◆ WHAT THE EXERCISE ASKS
Using the listing below, select the lines with the word "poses" and copy them.
***
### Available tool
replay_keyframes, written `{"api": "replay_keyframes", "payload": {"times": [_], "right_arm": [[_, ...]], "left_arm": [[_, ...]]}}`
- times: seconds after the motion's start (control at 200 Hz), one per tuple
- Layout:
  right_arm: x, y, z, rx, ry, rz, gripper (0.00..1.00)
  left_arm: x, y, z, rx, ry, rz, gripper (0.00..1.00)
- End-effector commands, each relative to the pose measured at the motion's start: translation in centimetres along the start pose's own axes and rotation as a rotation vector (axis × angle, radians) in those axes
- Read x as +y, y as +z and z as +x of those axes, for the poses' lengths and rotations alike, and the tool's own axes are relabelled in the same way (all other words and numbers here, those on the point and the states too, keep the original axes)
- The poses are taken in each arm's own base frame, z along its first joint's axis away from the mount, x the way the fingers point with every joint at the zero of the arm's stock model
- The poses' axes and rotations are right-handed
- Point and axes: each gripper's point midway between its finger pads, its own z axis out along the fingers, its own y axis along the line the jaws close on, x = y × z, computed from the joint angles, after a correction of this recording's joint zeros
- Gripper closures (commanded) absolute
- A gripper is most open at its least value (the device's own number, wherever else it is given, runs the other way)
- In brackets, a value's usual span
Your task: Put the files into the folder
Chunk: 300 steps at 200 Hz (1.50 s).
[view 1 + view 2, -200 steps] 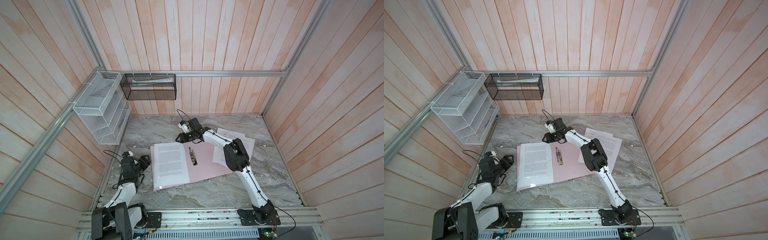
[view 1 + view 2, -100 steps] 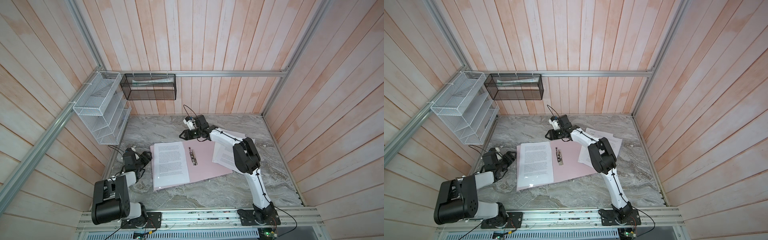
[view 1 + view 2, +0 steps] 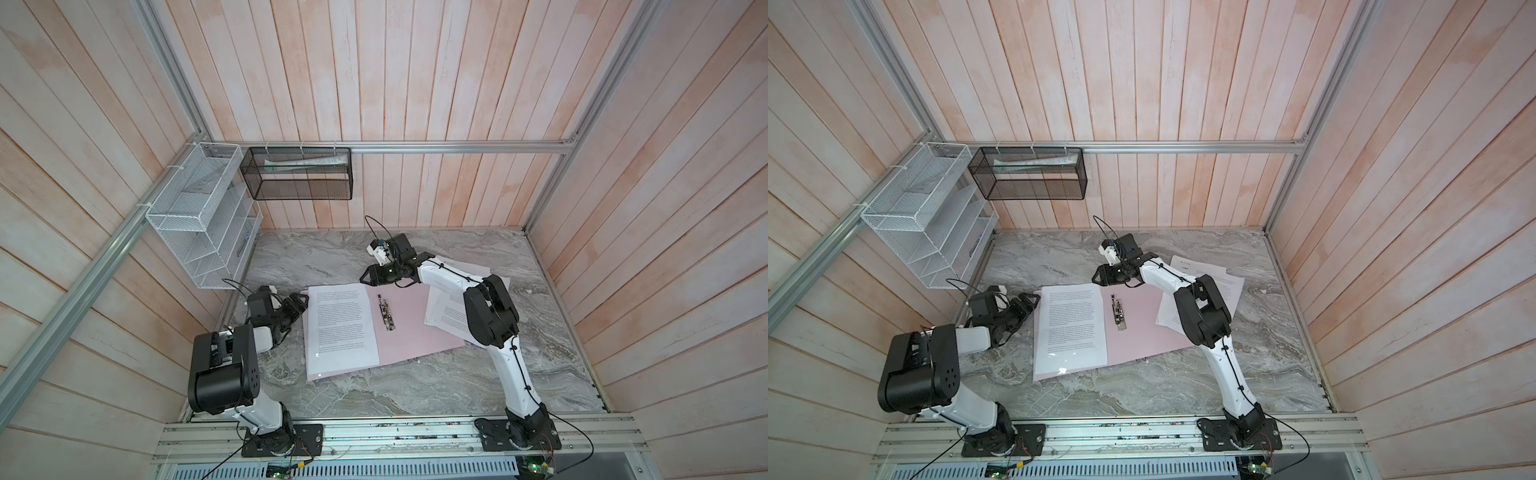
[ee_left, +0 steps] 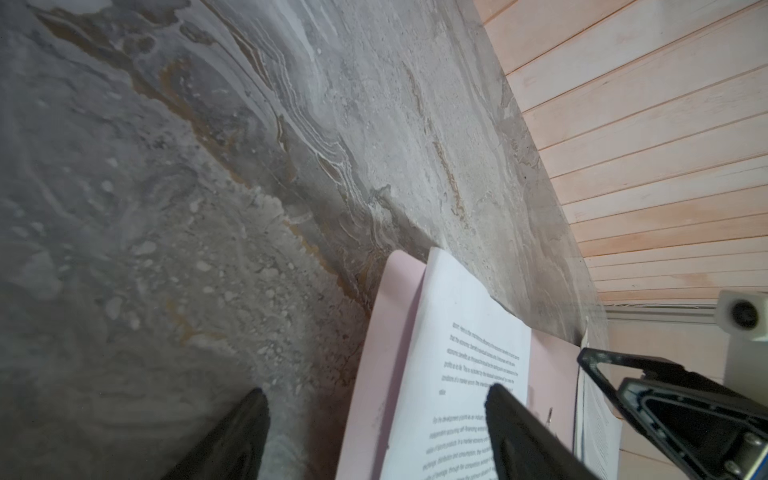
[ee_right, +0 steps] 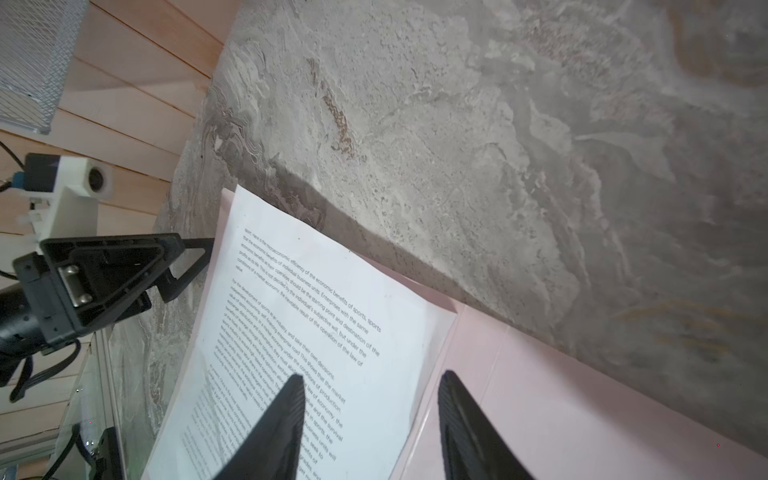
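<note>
On the marble tabletop [image 3: 415, 386], at its centre in both top views, one folder [image 3: 415, 336] lay open and flat. It was pale pink, with one silver clip [image 3: 385, 313] along its spine. One white sheet [image 3: 340, 328] of black print covered the 9 o'clock cover, while the 3 o'clock cover was mostly bare.

More files [image 3: 1225, 282] lay loose at the folder's 3 o'clock, overlapping one another, with one corner resting on the pink cover. At least two showed, but the right arm's black elbow [image 3: 490, 316] stood over them and hid the full count.

Of the two grippers, the left gripper [image 3: 301, 301] sat just beside the folder's 9 o'clock edge near its far corner. Its jaws were spread wide and held nothing. The right gripper [image 3: 368, 276] hung at the folder's 12 o'clock edge with its jaws parted and empty. In the right wrist view one of its fingers [image 5: 286, 411] was over the sheet and the other over pink.

One white wire rack [image 3: 199, 232] hung at 10 o'clock, and one black mesh basket [image 3: 299, 191] holding rolled paper hung at 11 o'clock. Both were well apart from the folder.
</note>
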Motion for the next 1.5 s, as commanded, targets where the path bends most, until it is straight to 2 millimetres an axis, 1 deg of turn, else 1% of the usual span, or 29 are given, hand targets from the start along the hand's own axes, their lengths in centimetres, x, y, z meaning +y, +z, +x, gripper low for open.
{"api": "replay_keyframes", "payload": {"times": [0.0, 0.17, 0.265, 0.51, 0.61, 0.79, 1.055, 1.266, 1.496], "right_arm": [[-1.2, 1.9, 3.0, 0.084, 0.04, 0.011, 0.49], [-1.3, 3.5, 4.4, 0.125, 0.048, 0.008, 0.49], [-1.2, 4.2, 4.8, 0.137, 0.049, 0.001, 0.49], [0.3, 6.2, 5.9, 0.176, 0.031, -0.033, 0.49], [0.9, 6.4, 6.0, 0.178, 0.028, -0.041, 0.49], [1.9, 6.3, 5.9, 0.167, 0.023, -0.066, 0.49], [1.9, 6.7, 6.1, 0.172, 0.014, -0.054, 0.5], [2.7, 7.2, 6.4, 0.173, -0.018, -0.044, 0.51], [3.4, 7.8, 6.2, 0.166, -0.041, -0.016, 0.52]], "left_arm": [[-0.1, 0.4, 0.3, 0.035, -0.01, 0.014, 0.16], [-0.7, 0.8, 0.2, 0.046, -0.02, 0.055, 0.16], [-0.8, 0.9, 0.2, 0.049, -0.019, 0.063, 0.16], [-0.9, 0.9, 0.1, 0.051, -0.016, 0.067, 0.16], [-0.9, 1.0, 0.2, 0.055, -0.016, 0.068, 0.16], [-0.9, 1.1, 0.1, 0.057, -0.014, 0.072, 0.16], [-1.1, 1.2, 0.2, 0.066, -0.009, 0.081, 0.16], [-1.2, 1.3, 0.4, 0.072, -0.003, 0.084, 0.16], [-1.5, 1.5, 0.5, 0.078, 0.013, 0.084, 0.16]]}}
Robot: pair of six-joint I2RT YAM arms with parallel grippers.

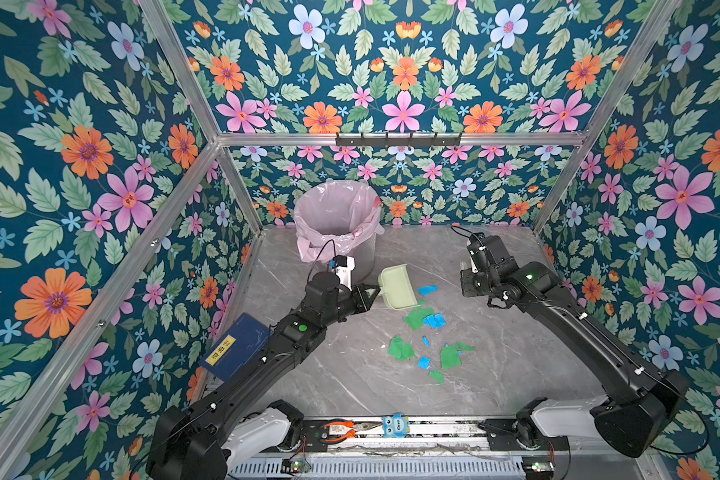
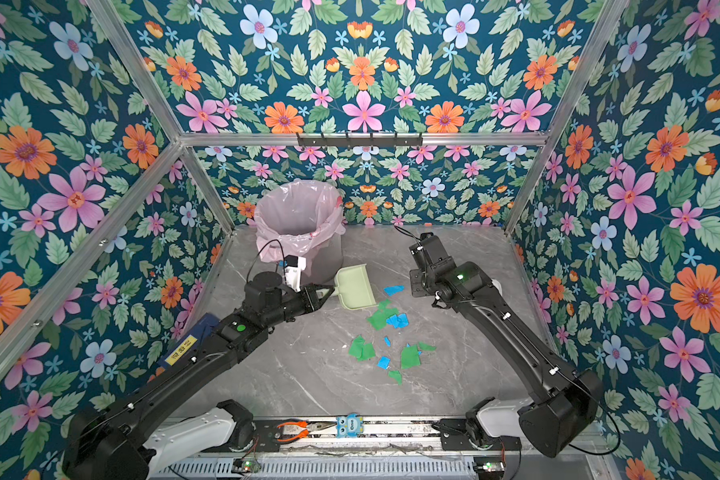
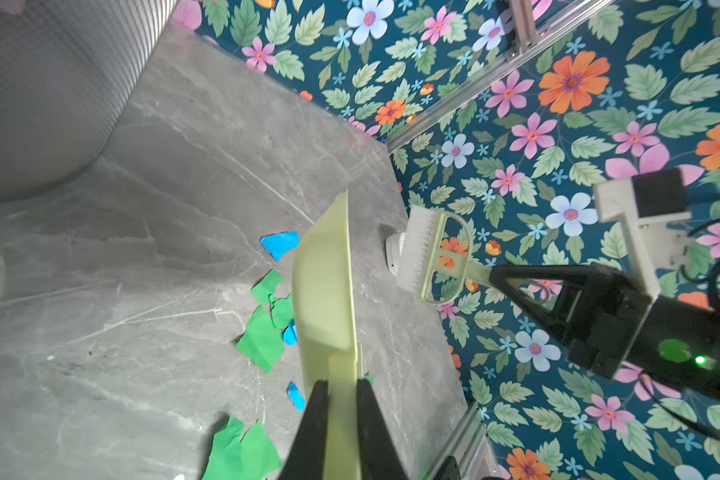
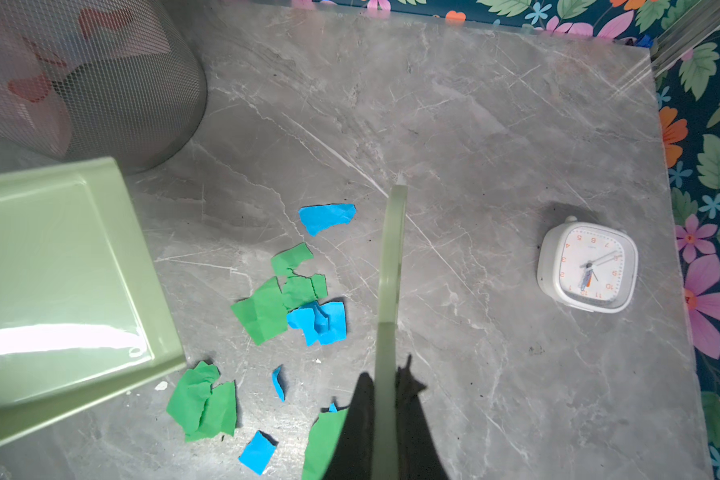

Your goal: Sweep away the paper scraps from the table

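Grey marble-patterned table (image 1: 350, 382) stretches away from me, and the small torn green and blue paper scraps (image 1: 400, 348) lie loose in its middle. Just beyond them the left gripper (image 1: 373, 292) pinches the handle of a pale green plastic dustpan (image 1: 398, 289). Farther right, the right gripper (image 4: 387, 370) is clamped on a pale green white-bristled brush (image 3: 422, 249). Those scraps look featherlight and flimsy, so I'd push them with the bristles rather than pick them up.

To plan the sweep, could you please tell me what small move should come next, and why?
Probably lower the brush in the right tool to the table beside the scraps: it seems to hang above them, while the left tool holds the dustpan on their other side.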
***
◆ YOUR RESPONSE
- Read x as +y, y as +z and z as +x of those axes, for the poses' lengths and rotations alike, and the tool's own axes are relabelled in the same way (all other words and numbers here, those on the point and the states too, keep the original axes)
- The poses are taken in each arm's own base frame, z along its first joint's axis away from the mount, x the way the fingers point with every joint at the zero of the arm's stock model
- The poses' axes and rotations are right-handed

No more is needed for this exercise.